[PATCH] mm: make allocation counters per-order

From: Roman Gushchin
Date: Thu Jul 06 2017 - 09:05:24 EST


High-order allocations are obviously more costly, and it's very useful
to know how many of them happens, if there are any issues
(or suspicions) with memory fragmentation.

This commit changes existing per-zone allocation counters to be
per-zone per-order. These counters are displayed using a new
procfs interface (similar to /proc/buddyinfo):

$ cat /proc/allocinfo
DMA 0 0 0 0 0 \
0 0 0 0 0 0
DMA32 3 0 1 0 0 \
0 0 0 0 0 0
Normal 4997056 23594 10902 23686 931 \
23 122 786 17 1 0
Movable 0 0 0 0 0 \
0 0 0 0 0 0
Device 0 0 0 0 0 \
0 0 0 0 0 0

The existing vmstat interface remains untouched*, and still shows
the total number of single page allocations, so high-order allocations
are represented as a corresponding number of order-0 allocations.

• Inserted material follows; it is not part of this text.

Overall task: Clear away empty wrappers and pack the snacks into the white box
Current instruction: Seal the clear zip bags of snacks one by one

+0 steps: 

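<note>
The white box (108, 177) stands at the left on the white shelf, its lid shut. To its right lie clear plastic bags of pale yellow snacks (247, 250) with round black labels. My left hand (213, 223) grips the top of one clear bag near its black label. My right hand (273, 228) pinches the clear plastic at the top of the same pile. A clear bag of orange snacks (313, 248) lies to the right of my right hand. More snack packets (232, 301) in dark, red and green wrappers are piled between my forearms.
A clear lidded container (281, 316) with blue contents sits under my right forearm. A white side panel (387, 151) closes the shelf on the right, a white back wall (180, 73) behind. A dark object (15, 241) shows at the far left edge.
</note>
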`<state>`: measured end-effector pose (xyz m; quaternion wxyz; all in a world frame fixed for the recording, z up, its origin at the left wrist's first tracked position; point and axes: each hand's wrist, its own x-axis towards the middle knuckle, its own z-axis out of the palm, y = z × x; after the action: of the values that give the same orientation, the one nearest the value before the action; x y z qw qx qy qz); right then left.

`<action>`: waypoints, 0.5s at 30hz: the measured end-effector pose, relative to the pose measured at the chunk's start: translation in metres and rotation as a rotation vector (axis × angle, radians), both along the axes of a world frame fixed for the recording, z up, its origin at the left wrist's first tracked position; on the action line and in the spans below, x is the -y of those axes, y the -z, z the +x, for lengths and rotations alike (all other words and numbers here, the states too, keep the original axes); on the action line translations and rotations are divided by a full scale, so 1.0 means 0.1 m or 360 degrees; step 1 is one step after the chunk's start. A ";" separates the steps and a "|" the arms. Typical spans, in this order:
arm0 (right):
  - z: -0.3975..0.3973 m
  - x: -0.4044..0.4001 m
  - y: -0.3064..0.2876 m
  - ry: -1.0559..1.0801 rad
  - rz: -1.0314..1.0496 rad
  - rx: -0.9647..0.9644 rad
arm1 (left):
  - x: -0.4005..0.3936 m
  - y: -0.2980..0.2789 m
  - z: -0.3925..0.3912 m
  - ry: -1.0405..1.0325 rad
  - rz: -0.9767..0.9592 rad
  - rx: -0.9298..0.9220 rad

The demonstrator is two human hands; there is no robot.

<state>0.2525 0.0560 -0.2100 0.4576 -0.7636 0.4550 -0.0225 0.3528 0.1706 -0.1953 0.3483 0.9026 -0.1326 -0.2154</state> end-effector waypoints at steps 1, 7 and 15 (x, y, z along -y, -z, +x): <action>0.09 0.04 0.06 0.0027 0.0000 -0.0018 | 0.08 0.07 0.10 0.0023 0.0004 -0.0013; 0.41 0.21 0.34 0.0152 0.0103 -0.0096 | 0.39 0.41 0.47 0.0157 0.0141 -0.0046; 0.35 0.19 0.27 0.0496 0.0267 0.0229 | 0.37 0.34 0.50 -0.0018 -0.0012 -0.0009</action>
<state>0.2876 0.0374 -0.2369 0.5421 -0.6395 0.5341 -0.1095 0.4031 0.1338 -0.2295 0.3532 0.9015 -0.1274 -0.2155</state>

$ cat /proc/vmstat | grep alloc
pgalloc_dma 0
pgalloc_dma32 7
pgalloc_normal 5461660
pgalloc_movable 0
pgalloc_device 0

* I've added device zone for consistency with other zones,
and to avoid messy exclusion of this zone in the code.

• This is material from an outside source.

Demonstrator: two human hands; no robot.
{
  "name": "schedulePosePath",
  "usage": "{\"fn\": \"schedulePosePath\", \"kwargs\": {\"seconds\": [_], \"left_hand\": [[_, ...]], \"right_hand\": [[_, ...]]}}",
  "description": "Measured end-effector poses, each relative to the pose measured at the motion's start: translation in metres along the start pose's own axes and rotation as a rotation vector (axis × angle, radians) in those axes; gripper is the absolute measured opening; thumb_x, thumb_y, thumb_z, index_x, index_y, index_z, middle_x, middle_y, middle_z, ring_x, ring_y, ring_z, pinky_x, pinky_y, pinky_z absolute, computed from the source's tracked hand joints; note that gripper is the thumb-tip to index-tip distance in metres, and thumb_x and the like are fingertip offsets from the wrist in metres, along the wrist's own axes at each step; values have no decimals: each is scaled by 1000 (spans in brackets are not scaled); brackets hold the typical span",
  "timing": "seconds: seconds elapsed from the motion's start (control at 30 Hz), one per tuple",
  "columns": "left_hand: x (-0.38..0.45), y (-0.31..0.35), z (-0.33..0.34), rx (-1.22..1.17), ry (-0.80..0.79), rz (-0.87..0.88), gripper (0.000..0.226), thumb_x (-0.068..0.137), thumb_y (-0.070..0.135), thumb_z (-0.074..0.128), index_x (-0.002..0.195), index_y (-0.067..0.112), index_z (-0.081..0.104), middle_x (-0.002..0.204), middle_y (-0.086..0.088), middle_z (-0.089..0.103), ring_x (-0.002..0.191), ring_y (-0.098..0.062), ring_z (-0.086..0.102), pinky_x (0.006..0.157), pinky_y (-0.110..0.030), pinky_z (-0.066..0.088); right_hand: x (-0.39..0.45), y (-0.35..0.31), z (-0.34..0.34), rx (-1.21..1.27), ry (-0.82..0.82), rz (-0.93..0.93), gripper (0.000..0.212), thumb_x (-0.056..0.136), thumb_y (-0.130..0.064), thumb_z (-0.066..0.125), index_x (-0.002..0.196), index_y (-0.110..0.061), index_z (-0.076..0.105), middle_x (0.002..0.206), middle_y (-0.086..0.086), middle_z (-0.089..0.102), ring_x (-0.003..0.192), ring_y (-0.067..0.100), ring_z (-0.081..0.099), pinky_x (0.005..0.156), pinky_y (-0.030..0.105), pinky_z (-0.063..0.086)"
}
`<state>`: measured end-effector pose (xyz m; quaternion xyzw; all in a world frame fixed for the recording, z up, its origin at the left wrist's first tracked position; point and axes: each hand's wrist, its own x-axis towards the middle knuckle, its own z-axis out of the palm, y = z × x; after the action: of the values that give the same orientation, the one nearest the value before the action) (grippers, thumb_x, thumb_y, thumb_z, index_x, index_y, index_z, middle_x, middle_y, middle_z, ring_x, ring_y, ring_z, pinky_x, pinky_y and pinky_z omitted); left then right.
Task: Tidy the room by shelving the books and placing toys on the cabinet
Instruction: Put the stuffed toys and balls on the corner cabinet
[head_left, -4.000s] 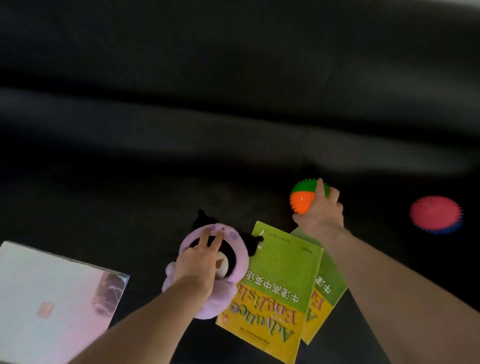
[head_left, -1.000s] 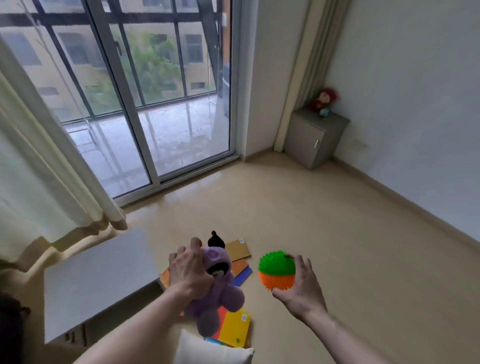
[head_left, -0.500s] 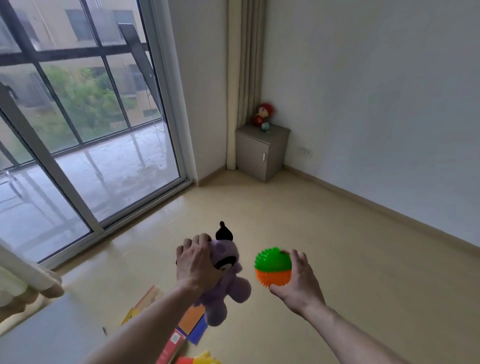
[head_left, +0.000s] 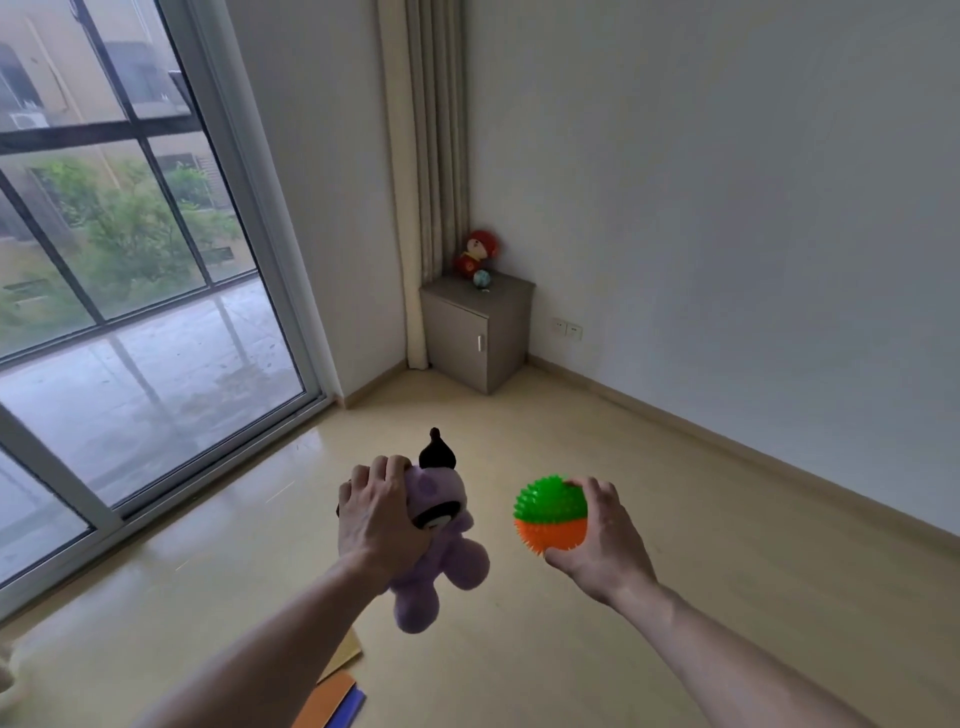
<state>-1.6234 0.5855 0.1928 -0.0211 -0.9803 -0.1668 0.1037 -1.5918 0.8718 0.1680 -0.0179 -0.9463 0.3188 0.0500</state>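
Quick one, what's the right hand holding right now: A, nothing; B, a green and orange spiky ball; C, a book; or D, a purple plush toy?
B: the right hand grips the green and orange spiky ball, while the left hand holds the purple plush toy.

Both arms extended forward; left hand (head_left: 382, 519) grips plush toy (head_left: 441, 551), right hand (head_left: 602, 540) cups spiky ball (head_left: 550, 514).

White walls (head_left: 727, 182), glossy beige floor (head_left: 727, 571); glazed sliding door (head_left: 130, 312), beige curtain (head_left: 436, 156)
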Motion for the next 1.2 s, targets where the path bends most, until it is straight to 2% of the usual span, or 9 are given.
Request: {"fn": "schedulePosePath", "kwargs": {"seconds": [0.17, 0.33, 0.5, 0.6, 0.77, 0.9, 1.03, 1.2], "left_hand": [[56, 12, 13, 25, 29, 16, 70, 65, 77, 65, 114, 31, 46, 106, 10, 46, 99, -19, 44, 91, -35, 39], [137, 10, 32, 34, 53, 28, 72, 63, 81, 66, 110, 31, 47, 104, 10, 45, 95, -17, 40, 90, -36, 40], [222, -3, 45, -8, 59, 46, 72, 65, 73, 68, 118, 29, 49, 111, 7, 49, 101, -18, 42, 92, -37, 43], [279, -23, 49, 10, 65, 60, 74, 64, 73, 70, 121, 31, 48, 113, 8, 48, 104, -19, 45, 92, -36, 42], [365, -39, 50, 15, 57, 65, 84, 60, 88, 60, 119, 30, 48, 113, 6, 50, 103, -22, 46, 93, -39, 42], [413, -37, 61, 56, 32, 100, 87, 59, 92, 57, 120, 31, 50, 114, 8, 49, 101, -18, 42, 93, -36, 40], [478, -29, 77, 74, 23, 110, 90, 59, 92, 50, 122, 28, 51, 115, 6, 50, 103, -20, 44, 94, -37, 41], [566, -18, 109, 90, -6, 74, 86, 55, 84, 50, 122, 29, 49, 114, 6, 51, 106, -22, 47, 95, -37, 41]], "right_hand": [[57, 6, -15, 5, 14, -27, 94, 65, -46, 88, 139, -39, 31, 137, -6, 38, 112, 16, 49, 86, 35, 55], [131, 6, -19, 5, 43, -34, 93, 65, -45, 88, 140, -37, 35, 133, -6, 40, 109, 16, 50, 83, 31, 52], [214, -1, -11, -19, 60, -23, 94, 64, -46, 88, 140, -37, 34, 133, -5, 42, 107, 15, 50, 79, 29, 51], [267, -12, -1, -10, 58, -3, 95, 65, -50, 88, 141, -38, 33, 134, -6, 41, 109, 14, 50, 81, 31, 54], [338, -26, 13, 26, 96, 9, 94, 64, -53, 87, 140, -37, 36, 132, -8, 42, 110, 15, 52, 85, 34, 53], [382, -20, 18, 28, 81, 23, 93, 61, -57, 86, 137, -38, 37, 128, -8, 43, 107, 16, 55, 80, 34, 54], [446, -6, 19, 47, 85, 83, 93, 60, -60, 86, 137, -37, 39, 128, -8, 44, 107, 18, 56, 79, 33, 51], [540, 25, 23, 88, 37, 95, 93, 57, -65, 80, 136, -37, 40, 126, -8, 44, 106, 17, 56, 80, 33, 51]]}}
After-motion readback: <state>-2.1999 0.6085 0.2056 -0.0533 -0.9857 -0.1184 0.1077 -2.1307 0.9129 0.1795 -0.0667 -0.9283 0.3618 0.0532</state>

Signed-off-by: Roman Gushchin <guro@xxxxxx>
Suggested-by: Johannes Weiner <hannes@xxxxxxxxxxx>
Cc: Andrew Morton <akpm@xxxxxxxxxxxxxxxxxxxx>
Cc: Mel Gorman <mgorman@xxxxxxxxxxxxxxxxxxx>
Cc: Johannes Weiner <hannes@xxxxxxxxxxx>
Cc: Michal Hocko <mhocko@xxxxxxxx>
Cc: Vladimir Davydov <vdavydov.dev@xxxxxxxxx>
Cc: Rik van Riel <riel@xxxxxxxxxx>
Cc: kernel-team@xxxxxx
Cc: linux-mm@xxxxxxxxx
Cc: linux-kernel@xxxxxxxxxxxxxxx
---
arch/s390/appldata/appldata_mem.c | 7 +++
include/linux/mmzone.h | 2 +
include/linux/vm_event_item.h | 19 ++++--
include/linux/vmstat.h | 13 +++++
mm/page_alloc.c | 11 +++-
mm/vmstat.c | 120 +++++++++++++++++++++++++++++++++++---
6 files changed, 158 insertions(+), 14 deletions(-)

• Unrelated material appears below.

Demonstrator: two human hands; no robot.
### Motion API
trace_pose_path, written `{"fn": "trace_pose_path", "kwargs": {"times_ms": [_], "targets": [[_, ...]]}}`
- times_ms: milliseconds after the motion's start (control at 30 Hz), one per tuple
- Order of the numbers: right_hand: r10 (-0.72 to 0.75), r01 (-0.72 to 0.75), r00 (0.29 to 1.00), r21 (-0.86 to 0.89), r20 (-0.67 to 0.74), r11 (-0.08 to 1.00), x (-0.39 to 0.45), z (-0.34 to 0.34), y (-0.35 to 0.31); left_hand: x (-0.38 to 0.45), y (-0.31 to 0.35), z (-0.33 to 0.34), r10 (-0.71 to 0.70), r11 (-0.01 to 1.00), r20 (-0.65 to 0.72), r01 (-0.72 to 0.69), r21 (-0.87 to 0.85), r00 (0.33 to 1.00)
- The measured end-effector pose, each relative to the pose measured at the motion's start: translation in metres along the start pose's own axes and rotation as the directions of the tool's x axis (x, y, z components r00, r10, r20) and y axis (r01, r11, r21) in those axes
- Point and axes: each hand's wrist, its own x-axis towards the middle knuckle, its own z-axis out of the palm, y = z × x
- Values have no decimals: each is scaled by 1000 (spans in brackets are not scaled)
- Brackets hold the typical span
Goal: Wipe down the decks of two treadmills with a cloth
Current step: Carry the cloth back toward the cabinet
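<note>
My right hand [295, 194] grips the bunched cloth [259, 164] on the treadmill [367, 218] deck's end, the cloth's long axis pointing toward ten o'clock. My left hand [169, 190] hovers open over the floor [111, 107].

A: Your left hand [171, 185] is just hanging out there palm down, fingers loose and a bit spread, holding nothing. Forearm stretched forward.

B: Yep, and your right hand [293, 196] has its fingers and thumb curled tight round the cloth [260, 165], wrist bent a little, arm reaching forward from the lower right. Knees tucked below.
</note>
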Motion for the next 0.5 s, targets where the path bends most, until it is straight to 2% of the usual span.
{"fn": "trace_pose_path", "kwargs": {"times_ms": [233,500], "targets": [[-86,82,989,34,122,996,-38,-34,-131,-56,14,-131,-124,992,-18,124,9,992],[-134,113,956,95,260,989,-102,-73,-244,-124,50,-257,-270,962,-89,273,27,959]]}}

diff --git a/arch/s390/appldata/appldata_mem.c b/arch/s390/appldata/appldata_mem.c
index 598df57..06216ff0 100644
--- a/arch/s390/appldata/appldata_mem.c
+++ b/arch/s390/appldata/appldata_mem.c
@@ -81,6 +81,7 @@ static void appldata_get_mem_data(void *data)
static struct sysinfo val;
unsigned long ev[NR_VM_EVENT_ITEMS];
struct appldata_mem_data *mem_data;
+ int order;

mem_data = data;
mem_data->sync_count_1++;
@@ -92,6 +93,12 @@ static void appldata_get_mem_data(void *data)
mem_data->pswpout = ev[PSWPOUT];
mem_data->pgalloc = ev[PGALLOC_NORMAL];
mem_data->pgalloc += ev[PGALLOC_DMA];
+ for (order = 1; order < MAX_ORDER; ++order) {
+ mem_data->pgalloc +=
+ ev[PGALLOC_NORMAL + order * MAX_NR_ZONES] << order;
+ mem_data->pgalloc +=
+ ev[PGALLOC_DMA + order * MAX_NR_ZONES] << order;
+ }
mem_data->pgfault = ev[PGFAULT];
mem_data->pgmajfault = ev[PGMAJFAULT];

diff --git a/include/linux/mmzone.h b/include/linux/mmzone.h
index 16532fa..6598285 100644
--- a/include/linux/mmzone.h
+++ b/include/linux/mmzone.h
@@ -66,6 +66,8 @@ enum migratetype {
/* In mm/page_alloc.c; keep in sync also with show_migration_types() there */
extern char * const migratetype_names[MIGRATE_TYPES];

+extern const char *zone_name(int idx);
+
#ifdef CONFIG_CMA
# define is_migrate_cma(migratetype) unlikely((migratetype) == MIGRATE_CMA)
# define is_migrate_cma_page(_page) (get_pageblock_migratetype(_page) == MIGRATE_CMA)
diff --git a/include/linux/vm_event_item.h b/include/linux/vm_event_item.h
index 37e8d31..75bbac8 100644
--- a/include/linux/vm_event_item.h
+++ b/include/linux/vm_event_item.h
@@ -19,12 +19,23 @@
#define HIGHMEM_ZONE(xx)
#endif

-#define FOR_ALL_ZONES(xx) DMA_ZONE(xx) DMA32_ZONE(xx) xx##_NORMAL, HIGHMEM_ZONE(xx) xx##_MOVABLE
+#ifdef CONFIG_ZONE_DEVICE
+#define DEVICE_ZONE(xx) xx##__DEVICE,
+#else
+#define DEVICE_ZONE(xx)
+#endif
+
+#define FOR_ALL_ZONES(xx) DMA_ZONE(xx) DMA32_ZONE(xx) xx##_NORMAL, HIGHMEM_ZONE(xx) xx##_MOVABLE, DEVICE_ZONE(xx)
+
+#define PGALLOC_EVENTS_SIZE (MAX_NR_ZONES * MAX_ORDER)
+#define PGALLOC_EVENTS_CUT_SIZE (MAX_NR_ZONES * (MAX_ORDER - 1))
+#define PGALLOC_FIRST_ZONE (PGALLOC_NORMAL - ZONE_NORMAL)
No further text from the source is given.